Spun: The Waking Eyes

By Peter Hemminger

Take three press quotes:

“A freakishly brilliant pop opus that engages the listener from the first minute to the very last.”

“…share an intense curiosity about uncharted musical territory, but draw heavily from other artists and styles of the past. The result is a winding post-modernist pastiche of layered vocals, instrumental passages and sampled sounds sure to provide something for everyone.”

“Boasting a brand of ferocious rock music that brings to mind the halcyon days of The Stooges and MC5…”

The first two quotes emphasize the unconventional nature of the bands, their genre-hopping attitudes and how generally unpredictable they are. The third description could apply to any of a few dozen bands, from Jet to the Hives to Tangiers or any of the other scruffy rockers walking the margins between the major and minor labels. But the part leading to complaints, either about the band selling out or the reviewer being elitist, all three quotes are about the same band.

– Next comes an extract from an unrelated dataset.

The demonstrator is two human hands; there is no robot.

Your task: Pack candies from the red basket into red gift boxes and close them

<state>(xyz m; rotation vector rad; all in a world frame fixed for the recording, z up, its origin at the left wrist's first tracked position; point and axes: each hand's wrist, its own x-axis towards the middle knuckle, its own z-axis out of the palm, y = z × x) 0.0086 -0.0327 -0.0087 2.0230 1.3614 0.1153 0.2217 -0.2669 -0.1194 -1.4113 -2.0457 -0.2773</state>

The first quote is from The Pets’ press kit, a band from Steinbach, Manitoba that played five shows, released a CD-R to a local college station and managed to get national acclaim after they broke up. Half the group then reformed as the Waking Eyes, leading to that second quote. Both groups put out clever and unique pop consistently defying listeners’ expectations. Then, the Waking Eyes signed to Warner, allowed Our Lady Peace producer Svengali to co-write every song on the album and suddenly the third quote applies.

They still write catchy songs, but their charm and creativity have been replaced with fuzz, cliche and commercialism. Video Sound is ultimately a disappointing release where a once promising band is sacrificed to the dark gods of commercial radio.